• **EXERCISE AIM**
The records that follow are to be repeated without alteration.

• **Data entries**
"""

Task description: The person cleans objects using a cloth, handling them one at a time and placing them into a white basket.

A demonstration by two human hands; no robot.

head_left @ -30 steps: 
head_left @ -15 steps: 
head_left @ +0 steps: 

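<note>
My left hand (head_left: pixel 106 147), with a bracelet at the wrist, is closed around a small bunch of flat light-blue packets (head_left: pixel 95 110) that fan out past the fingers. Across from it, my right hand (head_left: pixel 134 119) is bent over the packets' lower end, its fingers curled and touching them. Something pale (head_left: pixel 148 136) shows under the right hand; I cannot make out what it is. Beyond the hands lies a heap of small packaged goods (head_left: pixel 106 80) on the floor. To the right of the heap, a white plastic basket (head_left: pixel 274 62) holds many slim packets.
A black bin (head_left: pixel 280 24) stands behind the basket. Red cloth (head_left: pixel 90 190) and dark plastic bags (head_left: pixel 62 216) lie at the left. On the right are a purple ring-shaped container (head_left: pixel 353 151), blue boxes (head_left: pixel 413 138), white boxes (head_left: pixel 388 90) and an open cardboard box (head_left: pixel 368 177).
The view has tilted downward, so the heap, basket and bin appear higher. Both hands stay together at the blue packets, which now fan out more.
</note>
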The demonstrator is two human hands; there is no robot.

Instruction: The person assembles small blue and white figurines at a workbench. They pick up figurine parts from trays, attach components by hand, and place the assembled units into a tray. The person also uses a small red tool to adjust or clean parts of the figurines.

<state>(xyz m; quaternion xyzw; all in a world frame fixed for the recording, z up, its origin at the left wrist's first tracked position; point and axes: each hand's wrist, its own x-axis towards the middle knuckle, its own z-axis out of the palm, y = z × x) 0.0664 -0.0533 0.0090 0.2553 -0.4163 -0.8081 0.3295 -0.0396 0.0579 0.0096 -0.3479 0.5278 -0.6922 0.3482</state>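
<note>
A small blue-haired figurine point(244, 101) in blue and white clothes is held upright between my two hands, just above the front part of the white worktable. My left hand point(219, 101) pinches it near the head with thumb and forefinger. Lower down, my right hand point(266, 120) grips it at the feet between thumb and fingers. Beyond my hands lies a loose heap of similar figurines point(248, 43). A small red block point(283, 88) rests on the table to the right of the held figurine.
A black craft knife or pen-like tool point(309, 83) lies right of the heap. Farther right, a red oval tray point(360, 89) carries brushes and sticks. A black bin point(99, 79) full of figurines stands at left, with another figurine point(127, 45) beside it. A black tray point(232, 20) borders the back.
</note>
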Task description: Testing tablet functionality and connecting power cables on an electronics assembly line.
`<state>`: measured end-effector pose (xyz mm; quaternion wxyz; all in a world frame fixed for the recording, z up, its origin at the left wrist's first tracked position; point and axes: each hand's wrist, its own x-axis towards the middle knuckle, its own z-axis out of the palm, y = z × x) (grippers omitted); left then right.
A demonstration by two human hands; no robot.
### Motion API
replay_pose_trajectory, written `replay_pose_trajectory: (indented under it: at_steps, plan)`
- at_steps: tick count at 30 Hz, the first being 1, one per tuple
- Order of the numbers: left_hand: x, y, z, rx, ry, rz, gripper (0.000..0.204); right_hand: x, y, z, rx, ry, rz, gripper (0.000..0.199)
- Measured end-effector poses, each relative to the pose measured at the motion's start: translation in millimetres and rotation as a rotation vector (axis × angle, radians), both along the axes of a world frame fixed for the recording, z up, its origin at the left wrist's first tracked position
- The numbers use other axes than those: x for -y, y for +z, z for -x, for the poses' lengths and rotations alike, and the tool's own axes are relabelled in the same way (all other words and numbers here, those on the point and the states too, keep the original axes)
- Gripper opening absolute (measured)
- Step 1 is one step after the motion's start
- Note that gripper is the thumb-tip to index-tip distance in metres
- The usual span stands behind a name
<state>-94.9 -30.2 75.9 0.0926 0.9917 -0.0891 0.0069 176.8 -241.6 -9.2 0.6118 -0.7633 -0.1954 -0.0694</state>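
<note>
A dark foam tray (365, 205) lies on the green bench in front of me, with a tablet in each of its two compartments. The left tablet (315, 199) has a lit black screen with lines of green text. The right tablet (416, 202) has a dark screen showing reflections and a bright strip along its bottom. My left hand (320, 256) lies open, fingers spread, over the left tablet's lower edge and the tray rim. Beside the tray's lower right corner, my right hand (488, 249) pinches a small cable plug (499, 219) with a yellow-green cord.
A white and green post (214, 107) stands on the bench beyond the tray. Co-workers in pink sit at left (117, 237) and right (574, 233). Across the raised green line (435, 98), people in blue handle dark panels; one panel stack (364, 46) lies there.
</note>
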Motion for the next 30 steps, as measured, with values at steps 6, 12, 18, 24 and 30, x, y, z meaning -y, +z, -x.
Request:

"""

• **WRITTEN REPLY**
Task description: The person cleans objects using a cloth, handling them one at a time and placing them into a white basket.

A demonstration by two human hands; no robot.

head_left @ -30 steps: 
head_left @ -15 steps: 
head_left @ +0 steps: 

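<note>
My left hand (head_left: pixel 106 147), with a bracelet at the wrist, is closed around a small bunch of flat light-blue packets (head_left: pixel 95 110) that fan out past the fingers. Across from it, my right hand (head_left: pixel 134 119) is bent over the packets' lower end, its fingers curled and touching them. Something pale (head_left: pixel 148 136) shows under the right hand; I cannot make out what it is. Beyond the hands lies a heap of small packaged goods (head_left: pixel 106 80) on the floor. To the right of the heap, a white plastic basket (head_left: pixel 274 62) holds many slim packets.
A black bin (head_left: pixel 280 24) stands behind the basket. Red cloth (head_left: pixel 90 190) and dark plastic bags (head_left: pixel 62 216) lie at the left. On the right are a purple ring-shaped container (head_left: pixel 353 151), blue boxes (head_left: pixel 413 138), white boxes (head_left: pixel 388 90) and an open cardboard box (head_left: pixel 368 177).
The view has tilted downward, so the heap, basket and bin appear higher. Both hands stay together at the blue packets, which now fan out more.
</note>
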The demonstrator is two human hands; there is no robot.

Instruction: The person assembles small blue and white figurines at a workbench. They pick up figurine parts from trays, attach components by hand, and place the assembled units into a tray. The person also uses a small red tool to adjust or clean parts of the figurines.

<state>(xyz m; quaternion xyzw; all in a world frame fixed for the recording, z up, its origin at the left wrist's first tracked position; point and axes: each hand's wrist, its own x-axis towards the middle knuckle, its own z-axis out of the palm, y = z × x) 0.0664 -0.0533 0.0090 0.2553 -0.4163 -0.8081 0.3295 -0.0396 0.0579 0.0096 -0.3479 0.5278 -0.6922 0.3482</state>
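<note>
A small blue-haired figurine point(244, 101) in blue and white clothes is held upright between my two hands, just above the front part of the white worktable. My left hand point(219, 101) pinches it near the head with thumb and forefinger. Lower down, my right hand point(266, 120) grips it at the feet between thumb and fingers. Beyond my hands lies a loose heap of similar figurines point(248, 43). A small red block point(283, 88) rests on the table to the right of the held figurine.
A black craft knife or pen-like tool point(309, 83) lies right of the heap. Farther right, a red oval tray point(360, 89) carries brushes and sticks. A black bin point(99, 79) full of figurines stands at left, with another figurine point(127, 45) beside it. A black tray point(232, 20) borders the back.
</note>
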Task description: Testing tablet functionality and connecting power cables on an electronics assembly line.
`<state>`: measured end-effector pose (xyz mm; quaternion wxyz; all in a world frame fixed for the recording, z up, its origin at the left wrist's first tracked position; point and axes: each hand's wrist, its own x-axis towards the middle knuckle, its own z-axis out of the palm, y = z × x) (grippers omitted); left then right.
A demonstration by two human hands; no robot.
### Motion API
replay_pose_trajectory, written `replay_pose_trajectory: (indented under it: at_steps, plan)`
- at_steps: tick count at 30 Hz, the first being 1, one per tuple
- Order of the numbers: left_hand: x, y, z, rx, ry, rz, gripper (0.000..0.204); right_hand: x, y, z, rx, ry, rz, gripper (0.000..0.199)
- Measured end-effector poses, each relative to the pose measured at the motion's start: translation in millimetres and rotation as a rotation vector (axis × angle, radians), both along the axes of a world frame fixed for the recording, z up, its origin at the left wrist's first tracked position
- The numbers use other axes than those: x for -y, y for +z, z for -x, for the poses' lengths and rotations alike, and the tool's own axes are relabelled in the same way (all other words and numbers here, those on the point and the states too, keep the original axes)
- Gripper opening absolute (measured)
- Step 1 is one step after the motion's start
- Note that gripper is the thumb-tip to index-tip distance in metres
- The usual span stands behind a name
<state>-94.9 -30.2 75.9 0.0926 0.9917 -0.0891 0.0069 176.8 -241.6 -9.2 0.6118 -0.7633 -0.1954 -0.0694</state>
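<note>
A dark foam tray (365, 205) lies on the green bench in front of me, with a tablet in each of its two compartments. The left tablet (315, 199) has a lit black screen with lines of green text. The right tablet (416, 202) has a dark screen showing reflections and a bright strip along its bottom. My left hand (320, 256) lies open, fingers spread, over the left tablet's lower edge and the tray rim. Beside the tray's lower right corner, my right hand (488, 249) pinches a small cable plug (499, 219) with a yellow-green cord.
A white and green post (214, 107) stands on the bench beyond the tray. Co-workers in pink sit at left (117, 237) and right (574, 233). Across the raised green line (435, 98), people in blue handle dark panels; one panel stack (364, 46) lies there.
</note>
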Motion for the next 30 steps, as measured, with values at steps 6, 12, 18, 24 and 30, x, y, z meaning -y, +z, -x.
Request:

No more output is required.